Expert perspectives from the panel: Wilson’s evolving villain-to-hero argument
Wilson framed Poison Ivy as a character whose actions have “caught up with time. ” She mapped an evolution: Ivy began as “a cute villain, ” then became “a villain with a point, ” and now is “a villain that’s hard to argue with. ” Wilson’s rhetorical pivot lands on a loaded question: “Doesn’t that make her the hero?”
This is not a declaration that Ivy is ethically cleared; it is a challenge to the audience’s criteria for heroism. If the city is corrupt regardless of leadership, and if the mayoral agenda is explicitly oriented toward environmental priorities, then moral evaluation gets less comfortable. Wilson’s framing suggests a world where the strongest argument wins cultural legitimacy even when the methods are compromised—especially when alternative leaders are not presented as cleaner.

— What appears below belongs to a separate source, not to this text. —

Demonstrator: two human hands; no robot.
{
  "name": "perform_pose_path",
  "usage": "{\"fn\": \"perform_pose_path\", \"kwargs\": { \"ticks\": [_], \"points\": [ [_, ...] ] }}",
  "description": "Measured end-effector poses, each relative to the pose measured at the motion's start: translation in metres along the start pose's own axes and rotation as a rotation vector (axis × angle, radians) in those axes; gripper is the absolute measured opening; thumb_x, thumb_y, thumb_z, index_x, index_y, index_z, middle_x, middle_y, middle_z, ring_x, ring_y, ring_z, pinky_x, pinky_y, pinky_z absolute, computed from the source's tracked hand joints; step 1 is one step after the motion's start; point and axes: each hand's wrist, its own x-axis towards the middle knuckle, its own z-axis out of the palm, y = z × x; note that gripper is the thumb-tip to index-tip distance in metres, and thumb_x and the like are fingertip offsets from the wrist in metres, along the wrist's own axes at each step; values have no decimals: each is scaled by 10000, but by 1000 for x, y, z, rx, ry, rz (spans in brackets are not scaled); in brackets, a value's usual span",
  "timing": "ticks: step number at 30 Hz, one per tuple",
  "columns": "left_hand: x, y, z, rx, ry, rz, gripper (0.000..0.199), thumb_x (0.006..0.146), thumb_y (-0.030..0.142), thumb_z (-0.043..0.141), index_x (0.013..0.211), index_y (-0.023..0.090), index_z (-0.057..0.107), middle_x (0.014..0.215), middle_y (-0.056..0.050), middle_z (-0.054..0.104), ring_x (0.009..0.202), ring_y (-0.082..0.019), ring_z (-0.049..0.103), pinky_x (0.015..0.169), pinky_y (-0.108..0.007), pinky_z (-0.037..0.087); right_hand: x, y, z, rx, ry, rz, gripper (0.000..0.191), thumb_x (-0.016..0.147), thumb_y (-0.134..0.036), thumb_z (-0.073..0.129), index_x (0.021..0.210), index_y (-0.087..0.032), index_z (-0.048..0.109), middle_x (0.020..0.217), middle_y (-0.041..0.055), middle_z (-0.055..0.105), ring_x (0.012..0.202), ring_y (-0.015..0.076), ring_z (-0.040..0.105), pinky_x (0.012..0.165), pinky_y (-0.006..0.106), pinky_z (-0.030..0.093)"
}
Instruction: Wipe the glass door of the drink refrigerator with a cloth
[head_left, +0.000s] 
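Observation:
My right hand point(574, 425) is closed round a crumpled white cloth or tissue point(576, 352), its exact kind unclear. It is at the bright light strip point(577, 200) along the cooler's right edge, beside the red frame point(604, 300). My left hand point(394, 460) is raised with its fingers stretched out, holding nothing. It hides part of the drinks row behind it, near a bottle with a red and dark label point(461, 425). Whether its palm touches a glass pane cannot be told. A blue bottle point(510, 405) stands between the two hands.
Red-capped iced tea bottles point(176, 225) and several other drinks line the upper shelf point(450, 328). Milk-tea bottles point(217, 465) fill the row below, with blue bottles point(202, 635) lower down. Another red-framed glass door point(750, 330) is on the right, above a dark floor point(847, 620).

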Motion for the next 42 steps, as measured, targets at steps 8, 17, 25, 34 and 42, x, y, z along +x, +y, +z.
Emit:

The panel also introduced a confrontational check on Ivy’s self-positioning: “when Catwoman comes calling to take the moral high ground, things may go from bad to worse. ” Even without additional detail, the setup signals a narrative trial where Ivy’s choices will be judged not just by institutions or enemies, but by a figure asserting ethical authority.
In this context, willow is not only a name attached to the writer on stage; it becomes an editorial cue for how the arc is being sold: as a political story in which environmental urgency, public promises, and moral posturing collide in full view.
With Ivy’s mayoral “parks and rec” power, the Parliament of Trees looming, and Catwoman positioned as a moral counterweight, the story raises a forward-looking question: if a villain becomes “hard to argue with, ” what happens to Gotham—and to readers—when willow politics makes the line between reform and control feel uncomfortably thin?